> **WHAT YOU SHOULD DO**:
Count the lines in the data below where the string "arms" occurs, please, and give the number alone.
-*-
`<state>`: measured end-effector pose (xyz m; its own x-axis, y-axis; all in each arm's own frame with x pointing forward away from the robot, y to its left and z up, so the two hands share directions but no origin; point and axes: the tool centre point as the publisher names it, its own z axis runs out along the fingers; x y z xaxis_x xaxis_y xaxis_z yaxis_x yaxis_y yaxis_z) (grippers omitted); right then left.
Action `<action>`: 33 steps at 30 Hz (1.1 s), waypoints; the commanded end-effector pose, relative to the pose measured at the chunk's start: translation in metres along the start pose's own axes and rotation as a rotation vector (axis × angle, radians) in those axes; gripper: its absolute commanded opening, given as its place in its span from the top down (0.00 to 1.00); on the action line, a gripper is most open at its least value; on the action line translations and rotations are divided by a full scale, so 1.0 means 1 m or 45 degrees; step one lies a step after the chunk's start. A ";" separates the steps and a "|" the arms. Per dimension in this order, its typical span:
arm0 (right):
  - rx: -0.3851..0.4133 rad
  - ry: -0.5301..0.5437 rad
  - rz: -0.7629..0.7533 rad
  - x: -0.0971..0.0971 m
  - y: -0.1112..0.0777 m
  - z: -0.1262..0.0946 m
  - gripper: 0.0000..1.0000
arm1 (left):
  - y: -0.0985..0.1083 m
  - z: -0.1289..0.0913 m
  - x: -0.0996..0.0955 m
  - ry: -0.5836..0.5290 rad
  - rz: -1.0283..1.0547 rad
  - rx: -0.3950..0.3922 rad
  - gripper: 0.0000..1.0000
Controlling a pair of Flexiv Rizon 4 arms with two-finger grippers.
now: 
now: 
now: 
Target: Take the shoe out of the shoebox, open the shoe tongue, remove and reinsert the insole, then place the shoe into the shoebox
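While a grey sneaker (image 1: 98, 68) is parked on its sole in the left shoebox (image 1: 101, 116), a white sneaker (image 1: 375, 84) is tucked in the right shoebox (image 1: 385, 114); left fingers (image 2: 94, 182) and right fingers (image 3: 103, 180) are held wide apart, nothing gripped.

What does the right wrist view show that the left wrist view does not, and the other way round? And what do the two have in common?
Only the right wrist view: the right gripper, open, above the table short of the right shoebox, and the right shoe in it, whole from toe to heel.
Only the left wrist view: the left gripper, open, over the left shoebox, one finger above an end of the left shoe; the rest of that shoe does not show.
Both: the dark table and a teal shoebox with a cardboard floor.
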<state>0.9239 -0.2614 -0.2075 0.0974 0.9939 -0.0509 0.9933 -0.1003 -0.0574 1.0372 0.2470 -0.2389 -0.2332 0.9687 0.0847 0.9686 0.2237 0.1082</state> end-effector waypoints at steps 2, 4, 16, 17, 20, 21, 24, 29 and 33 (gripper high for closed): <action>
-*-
> **RESPONSE BOX**:
2